Vini Reilly is perhaps the kind of man who, like me, is half-ghost, trapped in the limen, for better or worse. I can only assume this given the spectral photo of him that adorns the self-titled Durutti Column album. Not self-titled after the name of the band, mind. Self-titled after him. I go on assuming this because this self-same album does not have any of his singing until the final track, but is also not strictly instrumental prior, instead drawing on a variety of scattered vocal samples from other music. These are the kinds of gauzey, contradictory half-measures that make up the flesh of people like he and I.

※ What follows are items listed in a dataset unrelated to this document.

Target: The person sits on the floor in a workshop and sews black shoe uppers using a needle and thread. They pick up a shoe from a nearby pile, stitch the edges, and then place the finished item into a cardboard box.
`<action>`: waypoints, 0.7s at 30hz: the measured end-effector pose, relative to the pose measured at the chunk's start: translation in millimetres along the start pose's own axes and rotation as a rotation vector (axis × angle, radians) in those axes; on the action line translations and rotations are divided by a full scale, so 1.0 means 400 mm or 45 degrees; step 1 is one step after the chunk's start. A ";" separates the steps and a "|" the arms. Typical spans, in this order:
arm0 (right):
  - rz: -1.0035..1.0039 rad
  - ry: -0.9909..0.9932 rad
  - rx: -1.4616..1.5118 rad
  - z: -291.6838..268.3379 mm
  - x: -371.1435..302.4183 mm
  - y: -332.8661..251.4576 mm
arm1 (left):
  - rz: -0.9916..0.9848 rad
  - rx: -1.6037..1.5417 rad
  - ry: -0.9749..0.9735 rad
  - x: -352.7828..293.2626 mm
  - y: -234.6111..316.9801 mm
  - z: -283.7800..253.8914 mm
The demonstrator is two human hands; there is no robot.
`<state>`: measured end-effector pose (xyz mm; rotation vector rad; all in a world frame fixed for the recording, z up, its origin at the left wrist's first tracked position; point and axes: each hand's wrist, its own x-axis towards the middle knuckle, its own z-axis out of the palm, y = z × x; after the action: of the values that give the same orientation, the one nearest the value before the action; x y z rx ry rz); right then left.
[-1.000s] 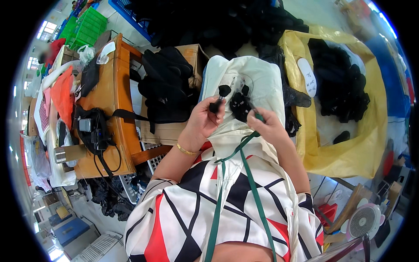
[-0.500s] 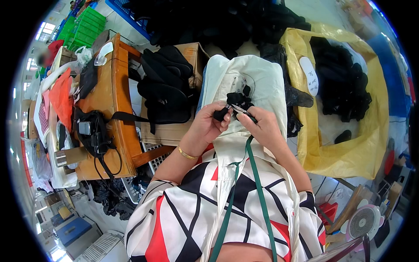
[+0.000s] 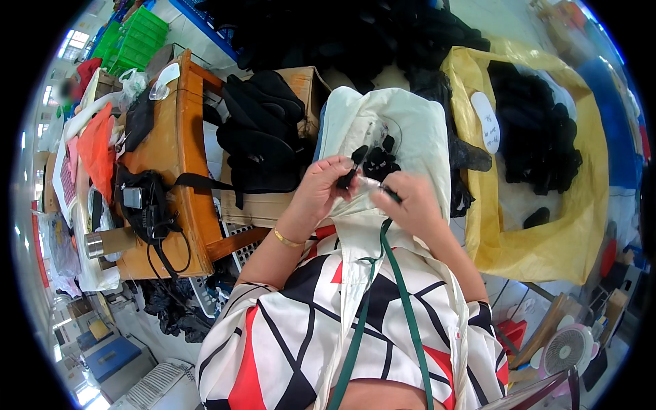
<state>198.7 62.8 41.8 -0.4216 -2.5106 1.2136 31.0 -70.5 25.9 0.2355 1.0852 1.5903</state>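
My left hand is pinching small black piece over white cloth; my right hand, blurred, is gripping small snips, blade pointing toward piece. Loose black bits are lying just beyond.

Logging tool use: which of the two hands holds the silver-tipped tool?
The right hand, gripping the blurred tool; the left hand pinches a small black piece.

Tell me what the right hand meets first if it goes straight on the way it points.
Pointing leftward, the right hand would probably meet the black piece in the left hand first, though depth is unclear.
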 end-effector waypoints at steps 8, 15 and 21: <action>0.236 0.124 0.251 0.001 0.020 0.026 | 1.110 1.843 0.194 0.027 0.036 -0.018; 0.357 0.198 0.527 0.015 0.034 0.047 | 0.910 1.551 -0.155 0.032 0.017 0.021; 0.126 0.230 0.568 0.034 0.005 0.083 | 0.065 0.555 -0.347 0.059 0.000 -0.025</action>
<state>195.3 74.0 7.7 -0.5155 -2.0110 1.6392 16.2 -55.3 11.2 0.7544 1.2046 1.3027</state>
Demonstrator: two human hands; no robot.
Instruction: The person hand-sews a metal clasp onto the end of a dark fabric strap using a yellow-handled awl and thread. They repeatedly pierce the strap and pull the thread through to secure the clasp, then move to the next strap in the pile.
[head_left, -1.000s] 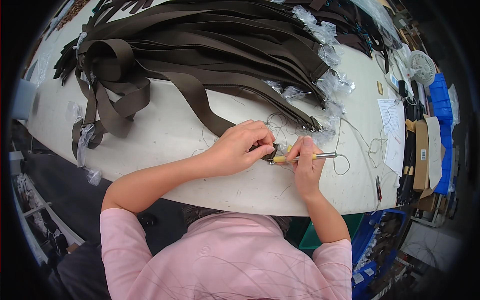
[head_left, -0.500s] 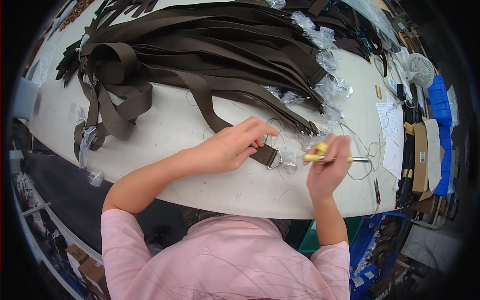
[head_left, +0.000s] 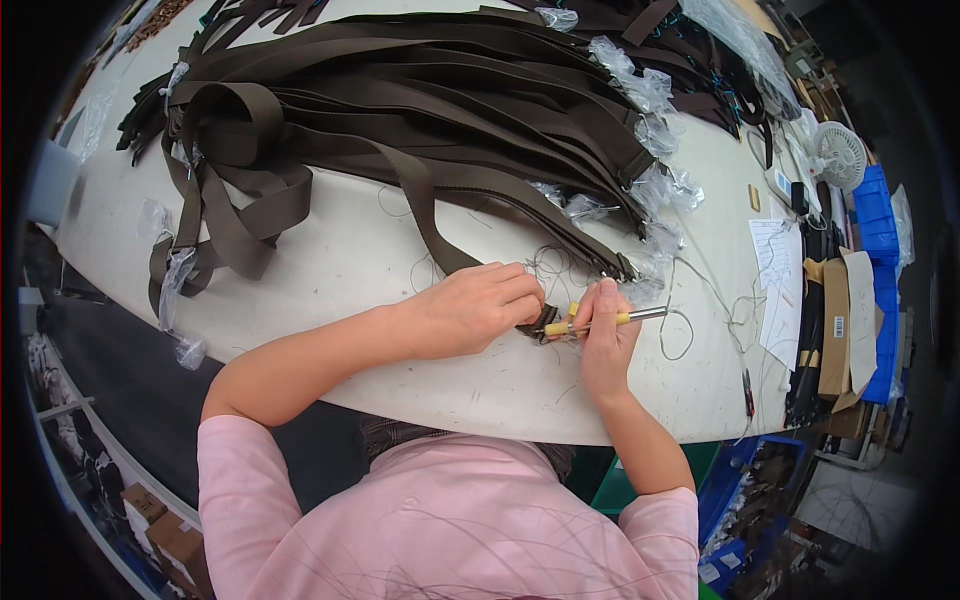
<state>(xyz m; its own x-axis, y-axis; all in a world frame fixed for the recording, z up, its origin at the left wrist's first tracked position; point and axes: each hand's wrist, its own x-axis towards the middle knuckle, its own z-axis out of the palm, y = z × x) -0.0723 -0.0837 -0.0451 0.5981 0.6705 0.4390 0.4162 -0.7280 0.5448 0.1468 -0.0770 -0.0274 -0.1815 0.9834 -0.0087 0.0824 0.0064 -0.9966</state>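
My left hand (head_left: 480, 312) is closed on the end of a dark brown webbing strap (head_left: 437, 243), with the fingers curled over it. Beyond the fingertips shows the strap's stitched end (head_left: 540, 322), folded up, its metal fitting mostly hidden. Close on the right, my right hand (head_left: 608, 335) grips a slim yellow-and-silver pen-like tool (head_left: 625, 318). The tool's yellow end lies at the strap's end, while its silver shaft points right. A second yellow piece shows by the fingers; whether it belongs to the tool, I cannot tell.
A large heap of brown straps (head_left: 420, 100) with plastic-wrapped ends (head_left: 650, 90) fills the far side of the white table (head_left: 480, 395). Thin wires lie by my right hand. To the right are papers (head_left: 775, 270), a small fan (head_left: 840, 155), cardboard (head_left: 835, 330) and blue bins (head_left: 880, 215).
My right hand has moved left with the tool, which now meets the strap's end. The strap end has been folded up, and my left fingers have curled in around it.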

If I scour Reilly’s Wikipedia page for similarities I notice his parent didn’t allow him to watch TV growing up, which I relate to, and that he was a talented footballer while I ran away crying when brought to a soccer field as a child. But Wikipedia does not note, between the line describing his birthplace and his musical genres, that he is half-ghost. Wikipedia does not mention that he understands delicacy. It couldn’t. To do so would be dangerous, would be too close to bringing down a hammer on what, to certain specters, is something resembling a heart.
And so the half-light remains, thank god. The delicacy, the fragility, it hurts like hell, but to imagine not having it is thousands of time worse. Imagining the guitar falling to pieces entirely, the distant aspirations fading out for good, it’s the same sort of terror the fully living describe when they talk about death.
So let us continue, let us feel and think delicately, let us always be at risk of shattering, let us stand as indistinct figures at the top of staircases, in the back of family photos, spiraling out of graveyards and pipe organs. Let me hold your hand, if you’re insubstantial enough to touch me, and let Vini Reilly go on playing his guitar.